If you don’t mind my asking - what is it about +1/lvl that you find yourself not clicking with?

Its the level 10 being able to take on armies of level 1s. Trying to imagine level 20 beings in a world where thats true makes no sense to me how they co-exist. Thats the setting immersion part. I dont like the number treadmill part of it system from the game part. Bounded accuracy was the one thing 5E knocked out of the park. YMMV.


Planpanther wrote:
A GMs edition? IDK, maybe for some. I have had a hell of a time not slaughtering the PCs and making them look like absolute chumps. Also, with +1/lvl the world makes little sense to me. I dont want to run in PF2 again without significant modifications to the ruleset and world assumptions.

I have a habit of rolling an unreasonable number of crits and somehow haven't killed anyone yet. It's kinda weird considering the number of posts I see about how hard this system is.

Planpanther wrote:
dirtypool wrote:
Planpanther wrote:
A GMs edition? IDK, maybe for some. I have had a hell of a time not slaughtering the PCs and making them look like absolute chumps. Also, with +1/lvl the world makes little sense to me. I dont want to run in PF2 again without significant modifications to the ruleset and world assumptions.
If you don’t mind my asking - what is it about +1/lvl that you find yourself not clicking with?
Its the level 10 being able to take on armies of level 1s. Trying to imagine level 20 beings in a world where thats true makes no sense to me how they co-exist. Thats the setting immersion part. I dont like the number treadmill part of it system from the game part. Bounded accuracy was the one thing 5E knocked out of the park. YMMV.

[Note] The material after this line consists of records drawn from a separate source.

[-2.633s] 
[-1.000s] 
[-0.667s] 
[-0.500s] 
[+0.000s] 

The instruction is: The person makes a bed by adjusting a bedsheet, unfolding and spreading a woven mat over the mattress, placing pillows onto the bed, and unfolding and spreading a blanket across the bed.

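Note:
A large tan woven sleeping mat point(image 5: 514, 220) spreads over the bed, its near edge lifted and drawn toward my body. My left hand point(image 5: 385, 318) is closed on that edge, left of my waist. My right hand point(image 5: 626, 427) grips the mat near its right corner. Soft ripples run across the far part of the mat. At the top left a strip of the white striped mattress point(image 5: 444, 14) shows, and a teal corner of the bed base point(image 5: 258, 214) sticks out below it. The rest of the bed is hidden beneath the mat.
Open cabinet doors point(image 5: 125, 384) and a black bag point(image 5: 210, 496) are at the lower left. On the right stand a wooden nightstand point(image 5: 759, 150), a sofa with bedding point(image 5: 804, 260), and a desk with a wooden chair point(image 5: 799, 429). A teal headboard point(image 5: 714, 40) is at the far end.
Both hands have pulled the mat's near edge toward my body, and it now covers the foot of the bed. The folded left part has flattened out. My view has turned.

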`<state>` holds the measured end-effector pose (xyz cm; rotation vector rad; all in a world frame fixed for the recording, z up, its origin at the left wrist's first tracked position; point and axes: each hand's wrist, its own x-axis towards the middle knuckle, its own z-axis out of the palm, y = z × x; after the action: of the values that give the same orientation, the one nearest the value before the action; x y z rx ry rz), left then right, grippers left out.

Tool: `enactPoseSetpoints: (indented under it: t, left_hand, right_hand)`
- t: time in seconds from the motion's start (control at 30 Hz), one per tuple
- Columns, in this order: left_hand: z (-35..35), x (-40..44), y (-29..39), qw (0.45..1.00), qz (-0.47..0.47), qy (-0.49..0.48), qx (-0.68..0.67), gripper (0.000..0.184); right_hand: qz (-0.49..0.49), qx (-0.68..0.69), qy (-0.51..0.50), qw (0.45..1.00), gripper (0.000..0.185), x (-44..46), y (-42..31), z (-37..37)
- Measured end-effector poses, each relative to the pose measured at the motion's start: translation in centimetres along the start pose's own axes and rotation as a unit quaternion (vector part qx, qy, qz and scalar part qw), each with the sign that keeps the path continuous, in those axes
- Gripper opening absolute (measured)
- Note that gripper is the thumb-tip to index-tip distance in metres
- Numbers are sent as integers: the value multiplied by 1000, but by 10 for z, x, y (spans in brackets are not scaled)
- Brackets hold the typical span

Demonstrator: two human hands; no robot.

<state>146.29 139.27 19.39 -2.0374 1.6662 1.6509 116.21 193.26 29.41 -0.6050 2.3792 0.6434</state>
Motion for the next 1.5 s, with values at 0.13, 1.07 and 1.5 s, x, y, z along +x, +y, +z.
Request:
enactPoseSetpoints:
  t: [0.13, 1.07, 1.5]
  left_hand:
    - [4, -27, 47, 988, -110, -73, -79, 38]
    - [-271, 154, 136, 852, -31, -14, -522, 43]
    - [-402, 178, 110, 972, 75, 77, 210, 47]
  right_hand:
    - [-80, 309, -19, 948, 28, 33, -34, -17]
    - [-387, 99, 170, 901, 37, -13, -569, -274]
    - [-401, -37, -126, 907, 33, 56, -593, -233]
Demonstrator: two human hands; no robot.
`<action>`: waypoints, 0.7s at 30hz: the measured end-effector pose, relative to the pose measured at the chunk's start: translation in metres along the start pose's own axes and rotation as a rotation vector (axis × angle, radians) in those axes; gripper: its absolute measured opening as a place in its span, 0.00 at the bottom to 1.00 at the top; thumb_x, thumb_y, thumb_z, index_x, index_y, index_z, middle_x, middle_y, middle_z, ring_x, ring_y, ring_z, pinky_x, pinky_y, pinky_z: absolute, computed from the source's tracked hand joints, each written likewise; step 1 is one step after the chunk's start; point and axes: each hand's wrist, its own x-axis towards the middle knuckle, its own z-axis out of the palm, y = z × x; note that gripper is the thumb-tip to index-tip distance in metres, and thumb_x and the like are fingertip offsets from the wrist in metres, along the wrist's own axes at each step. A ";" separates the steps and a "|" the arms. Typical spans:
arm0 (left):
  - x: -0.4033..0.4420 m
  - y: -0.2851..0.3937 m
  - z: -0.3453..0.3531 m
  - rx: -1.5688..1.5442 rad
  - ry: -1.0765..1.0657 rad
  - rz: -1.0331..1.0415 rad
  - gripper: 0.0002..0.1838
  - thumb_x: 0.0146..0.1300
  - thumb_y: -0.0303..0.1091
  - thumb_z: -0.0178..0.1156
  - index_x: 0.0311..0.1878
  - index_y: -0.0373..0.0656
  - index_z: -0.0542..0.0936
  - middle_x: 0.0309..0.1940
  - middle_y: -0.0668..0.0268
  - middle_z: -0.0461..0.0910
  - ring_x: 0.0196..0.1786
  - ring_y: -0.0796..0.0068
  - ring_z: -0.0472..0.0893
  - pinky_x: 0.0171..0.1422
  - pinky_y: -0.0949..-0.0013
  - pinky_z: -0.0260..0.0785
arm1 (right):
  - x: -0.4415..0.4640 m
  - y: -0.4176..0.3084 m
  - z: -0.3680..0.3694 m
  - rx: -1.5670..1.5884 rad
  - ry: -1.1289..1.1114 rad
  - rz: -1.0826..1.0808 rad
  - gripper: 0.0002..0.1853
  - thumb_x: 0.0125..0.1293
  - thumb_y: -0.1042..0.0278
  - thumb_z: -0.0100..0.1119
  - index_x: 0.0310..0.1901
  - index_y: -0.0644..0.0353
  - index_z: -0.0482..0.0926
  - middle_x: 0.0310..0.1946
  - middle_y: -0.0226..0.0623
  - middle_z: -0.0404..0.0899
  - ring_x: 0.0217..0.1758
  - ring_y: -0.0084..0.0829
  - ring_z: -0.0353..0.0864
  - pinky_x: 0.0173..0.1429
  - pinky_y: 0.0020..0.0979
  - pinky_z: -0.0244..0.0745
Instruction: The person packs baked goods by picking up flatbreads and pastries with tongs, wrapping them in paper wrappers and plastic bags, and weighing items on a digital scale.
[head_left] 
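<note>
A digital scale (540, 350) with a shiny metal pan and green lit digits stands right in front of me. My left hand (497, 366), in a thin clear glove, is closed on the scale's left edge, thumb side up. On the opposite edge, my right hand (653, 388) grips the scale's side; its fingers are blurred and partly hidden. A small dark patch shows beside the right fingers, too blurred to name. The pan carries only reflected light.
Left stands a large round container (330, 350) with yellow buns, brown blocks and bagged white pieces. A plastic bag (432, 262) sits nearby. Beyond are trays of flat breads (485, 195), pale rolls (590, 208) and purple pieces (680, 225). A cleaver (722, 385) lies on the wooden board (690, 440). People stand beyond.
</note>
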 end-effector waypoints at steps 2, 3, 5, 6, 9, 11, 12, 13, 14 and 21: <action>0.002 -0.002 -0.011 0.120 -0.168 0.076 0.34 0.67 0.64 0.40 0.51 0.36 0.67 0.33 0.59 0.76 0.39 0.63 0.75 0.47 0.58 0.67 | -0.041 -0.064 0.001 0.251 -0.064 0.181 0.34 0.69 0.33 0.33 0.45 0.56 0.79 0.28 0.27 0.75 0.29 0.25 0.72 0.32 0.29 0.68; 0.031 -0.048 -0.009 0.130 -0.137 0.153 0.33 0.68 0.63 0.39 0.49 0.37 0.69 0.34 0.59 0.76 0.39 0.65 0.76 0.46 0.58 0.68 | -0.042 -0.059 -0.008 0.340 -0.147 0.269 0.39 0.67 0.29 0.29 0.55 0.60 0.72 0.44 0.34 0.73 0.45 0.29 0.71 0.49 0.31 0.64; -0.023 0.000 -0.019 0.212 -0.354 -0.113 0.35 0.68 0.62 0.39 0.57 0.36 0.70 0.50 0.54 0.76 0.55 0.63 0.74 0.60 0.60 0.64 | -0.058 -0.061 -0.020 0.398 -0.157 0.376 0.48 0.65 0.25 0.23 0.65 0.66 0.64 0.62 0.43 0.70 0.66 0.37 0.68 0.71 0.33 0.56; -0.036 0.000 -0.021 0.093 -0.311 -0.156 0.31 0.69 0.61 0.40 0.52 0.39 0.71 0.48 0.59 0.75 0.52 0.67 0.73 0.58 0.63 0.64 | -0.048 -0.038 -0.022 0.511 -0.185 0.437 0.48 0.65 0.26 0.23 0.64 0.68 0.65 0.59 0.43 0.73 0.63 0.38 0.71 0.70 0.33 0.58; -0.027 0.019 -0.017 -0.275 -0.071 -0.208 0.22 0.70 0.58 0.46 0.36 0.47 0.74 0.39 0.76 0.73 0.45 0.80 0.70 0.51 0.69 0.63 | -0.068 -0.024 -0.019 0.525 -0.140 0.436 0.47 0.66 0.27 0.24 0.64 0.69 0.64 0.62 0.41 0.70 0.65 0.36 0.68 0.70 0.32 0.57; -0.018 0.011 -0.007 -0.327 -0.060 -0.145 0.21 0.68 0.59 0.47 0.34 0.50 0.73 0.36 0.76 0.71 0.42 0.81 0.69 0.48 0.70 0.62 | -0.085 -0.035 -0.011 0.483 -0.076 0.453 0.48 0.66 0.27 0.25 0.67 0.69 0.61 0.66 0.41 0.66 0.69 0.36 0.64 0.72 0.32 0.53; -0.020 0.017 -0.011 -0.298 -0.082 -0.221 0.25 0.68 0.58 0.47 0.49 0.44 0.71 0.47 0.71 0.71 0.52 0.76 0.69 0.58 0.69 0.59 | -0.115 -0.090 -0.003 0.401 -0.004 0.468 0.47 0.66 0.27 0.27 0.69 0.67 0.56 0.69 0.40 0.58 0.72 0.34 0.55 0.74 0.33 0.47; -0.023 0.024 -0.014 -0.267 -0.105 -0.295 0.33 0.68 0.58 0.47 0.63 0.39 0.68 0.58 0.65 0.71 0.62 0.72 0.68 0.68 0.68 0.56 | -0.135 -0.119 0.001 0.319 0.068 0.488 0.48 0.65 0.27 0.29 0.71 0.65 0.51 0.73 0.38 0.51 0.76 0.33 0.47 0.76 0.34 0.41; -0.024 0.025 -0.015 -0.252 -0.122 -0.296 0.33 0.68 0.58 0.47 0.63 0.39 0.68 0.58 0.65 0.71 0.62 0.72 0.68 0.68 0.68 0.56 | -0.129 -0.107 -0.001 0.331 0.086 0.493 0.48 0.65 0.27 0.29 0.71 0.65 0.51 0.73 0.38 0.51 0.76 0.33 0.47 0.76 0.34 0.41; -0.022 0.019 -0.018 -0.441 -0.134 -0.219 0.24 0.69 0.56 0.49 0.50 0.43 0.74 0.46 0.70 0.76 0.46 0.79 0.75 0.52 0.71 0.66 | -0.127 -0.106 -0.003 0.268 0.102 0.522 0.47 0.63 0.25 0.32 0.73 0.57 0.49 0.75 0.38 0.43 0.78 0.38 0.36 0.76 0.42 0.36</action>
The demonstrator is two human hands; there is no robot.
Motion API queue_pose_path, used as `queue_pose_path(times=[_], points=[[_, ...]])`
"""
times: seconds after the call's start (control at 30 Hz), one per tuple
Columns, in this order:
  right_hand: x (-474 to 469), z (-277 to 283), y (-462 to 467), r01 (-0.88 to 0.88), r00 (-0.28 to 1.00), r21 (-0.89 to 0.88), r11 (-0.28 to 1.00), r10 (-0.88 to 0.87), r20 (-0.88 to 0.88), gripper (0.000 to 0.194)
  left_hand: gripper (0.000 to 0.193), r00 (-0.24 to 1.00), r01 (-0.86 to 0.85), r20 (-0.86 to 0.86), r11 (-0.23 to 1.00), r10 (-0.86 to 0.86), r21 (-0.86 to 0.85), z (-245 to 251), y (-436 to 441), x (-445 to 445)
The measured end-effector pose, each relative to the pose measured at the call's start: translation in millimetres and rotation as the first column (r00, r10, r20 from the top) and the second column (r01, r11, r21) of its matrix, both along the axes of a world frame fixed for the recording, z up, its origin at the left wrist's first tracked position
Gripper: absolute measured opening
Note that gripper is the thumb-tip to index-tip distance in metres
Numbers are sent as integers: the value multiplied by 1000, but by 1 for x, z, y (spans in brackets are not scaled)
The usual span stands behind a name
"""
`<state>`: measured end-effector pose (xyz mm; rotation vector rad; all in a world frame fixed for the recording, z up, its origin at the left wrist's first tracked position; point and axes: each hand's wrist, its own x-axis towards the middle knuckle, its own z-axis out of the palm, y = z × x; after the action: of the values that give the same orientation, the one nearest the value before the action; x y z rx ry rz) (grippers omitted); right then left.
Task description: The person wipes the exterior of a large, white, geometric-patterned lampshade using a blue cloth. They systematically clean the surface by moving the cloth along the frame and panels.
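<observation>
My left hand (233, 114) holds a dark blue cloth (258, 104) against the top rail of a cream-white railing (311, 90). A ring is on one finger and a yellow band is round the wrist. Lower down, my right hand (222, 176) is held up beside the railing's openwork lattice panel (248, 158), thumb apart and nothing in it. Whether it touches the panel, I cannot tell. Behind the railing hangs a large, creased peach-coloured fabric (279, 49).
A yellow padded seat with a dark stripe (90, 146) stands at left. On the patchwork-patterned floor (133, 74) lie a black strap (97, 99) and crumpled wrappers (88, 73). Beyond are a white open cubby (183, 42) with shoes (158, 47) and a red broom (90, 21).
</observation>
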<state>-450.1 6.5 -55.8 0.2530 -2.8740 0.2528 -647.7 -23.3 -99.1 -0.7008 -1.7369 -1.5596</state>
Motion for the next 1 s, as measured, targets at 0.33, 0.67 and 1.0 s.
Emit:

I'll point you towards the first paragraph of the proficiency without level variant rule:

Quote:
The proficiency rank progression in the Core Rulebook is designed for heroic fantasy games where heroes rise from humble origins to world-shattering strength. For some games, this narrative arc doesn’t fit. Such games are about hedging bets in an uncertain and gritty world, in which even the world’s best fighter can’t guarantee a win against a large group of moderately skilled brigands. In games like these, your group might want to consider removing the character’s level from the proficiency bonus.

The base assumption of the game is you're basically playing Hercules, or Achilles, where yes you CAN take on an infinite number of random commoners. If that doesn't work for you, use this rule and it will work largely like 5e does.